“One can quarrel with the textualist/originalist grounds of particular decisions, but one can hardly say that invalidating laws as inconsistent with text and original meaning runs counter to longstanding conservative judicial philosophy.”

June 2nd, 2012

Mike Ramsey replies to Jeff Rosen’s complaint that striking down the health care law would be “abandoning the association of legal conservatism with restraint.”

Using text and original meaning to overturn decisions of the political branches is nothing novel for legal conservatives — and hardly part of a new sinister turn in legal conservatism, as Rosen implies.  Consider some of the famous cases of the 1980s and 1990s: Chadha and Bowsher, invalidating congressional statutes on separation-of-powers grounds; LucasNollan and Dolan, invalidating state land-use regulations as violations of the takings clause; Lopez and Morrison, invalidating federal statutes as exceeding the commerce power; Adarand and Croson, invalidating state and federal affirmative action programs.  All these cases, and many more, overturned decisions of the political branches; all were controversial, yet they enjoyed the support of the Court’s leading conservatives and were widely applauded by conservative scholars and commentators.  One can quarrel with the textualist/originalist grounds of particular decisions, but one can hardly say that invalidating laws as inconsistent with text and original meaning runs counter to longstanding conservative judicial philosophy.

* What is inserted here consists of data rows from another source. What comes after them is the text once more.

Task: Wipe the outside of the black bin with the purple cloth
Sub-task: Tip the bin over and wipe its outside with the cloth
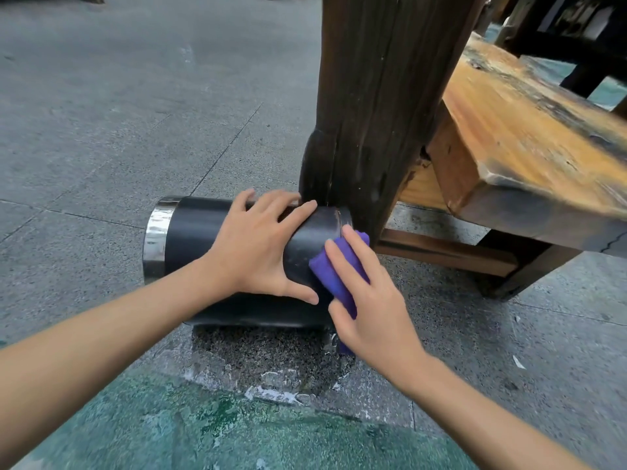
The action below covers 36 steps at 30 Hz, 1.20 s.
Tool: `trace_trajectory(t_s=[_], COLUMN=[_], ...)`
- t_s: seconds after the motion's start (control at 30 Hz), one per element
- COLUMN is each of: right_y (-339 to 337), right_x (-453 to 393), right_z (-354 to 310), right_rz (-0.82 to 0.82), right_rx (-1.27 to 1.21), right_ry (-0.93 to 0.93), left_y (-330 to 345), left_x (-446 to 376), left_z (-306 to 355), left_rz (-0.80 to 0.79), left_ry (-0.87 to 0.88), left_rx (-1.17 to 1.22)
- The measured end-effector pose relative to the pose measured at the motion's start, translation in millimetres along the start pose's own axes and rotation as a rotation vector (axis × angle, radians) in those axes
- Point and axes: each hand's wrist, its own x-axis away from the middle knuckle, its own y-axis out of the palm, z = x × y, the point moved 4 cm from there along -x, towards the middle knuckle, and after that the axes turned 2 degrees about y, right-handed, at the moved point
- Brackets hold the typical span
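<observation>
The black bin [203,245] lies sideways on the pavement, left hand [258,252] spread flat steadying it. The right hand [369,300] grip presses the purple cloth [330,269] near its base; a hard stroke could roll it.

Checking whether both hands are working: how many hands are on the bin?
2. The left hand lies spread on top of the bin, steadying it. The right hand presses the cloth against the bin's right end, beside the wooden post.
</observation>
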Motion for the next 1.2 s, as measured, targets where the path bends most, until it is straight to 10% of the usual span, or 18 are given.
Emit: trace_trajectory(t_s=[0.27, 1.2], right_y=[7.7, 2.9], right_x=[8.2, -54.5], right_z=[4.3, -16.5], right_rz=[0.064, -0.190], right_rx=[-0.119, -0.223], right_ry=[0.032, 0.103], left_y=[9.4, -16.0], left_x=[86.1, 112.1], left_z=[-8.9, -58.3], left_rz=[0.131, -0.046], left_ry=[-0.411, -0.588], left_rx=[0.009, 0.293])
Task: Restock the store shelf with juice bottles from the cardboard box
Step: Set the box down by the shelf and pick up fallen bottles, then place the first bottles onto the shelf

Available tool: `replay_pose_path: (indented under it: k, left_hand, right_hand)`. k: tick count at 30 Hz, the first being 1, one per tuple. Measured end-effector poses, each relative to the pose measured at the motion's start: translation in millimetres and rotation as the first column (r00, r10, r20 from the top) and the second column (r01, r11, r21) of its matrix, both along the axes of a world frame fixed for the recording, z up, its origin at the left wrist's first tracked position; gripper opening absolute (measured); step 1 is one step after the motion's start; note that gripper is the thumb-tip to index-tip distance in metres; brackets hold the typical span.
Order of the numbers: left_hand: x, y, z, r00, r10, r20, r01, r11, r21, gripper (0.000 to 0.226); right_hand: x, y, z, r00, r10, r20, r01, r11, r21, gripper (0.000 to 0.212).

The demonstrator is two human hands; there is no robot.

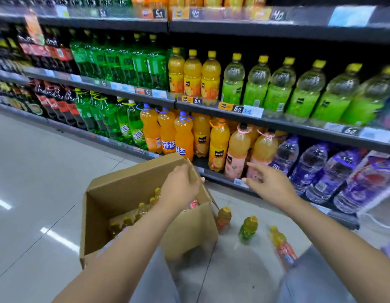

The short of it is that, in general, legal conservatives don’t subscribe to the Rosen/Graglia/Wilkinson version of judicial restraint.  So of course Professor Rosen is right that his version of judicial restraint would counsel upholding the health care law, but he can’t claim that legal conservatives would betray their philosophy by striking it down.  To the contrary, mainstream conservative legal traditions for the past 30 years call on judges to invalidate laws inconsistent with constitutional text and original meaning.  In calling for “restraint,” this line of thought means that judges should be “restrained” by the Constitution (not that they should be restrained by very strong deference to the political branches).  Rosen only sees a contradiction because he’s using a different (albeit, to my mind, preferable) definition of “judicial restraint.”

Indeed, Judge Wilkinson and Lino are outside the mainstream of judicial conservatives–and certainly judicial libertarians!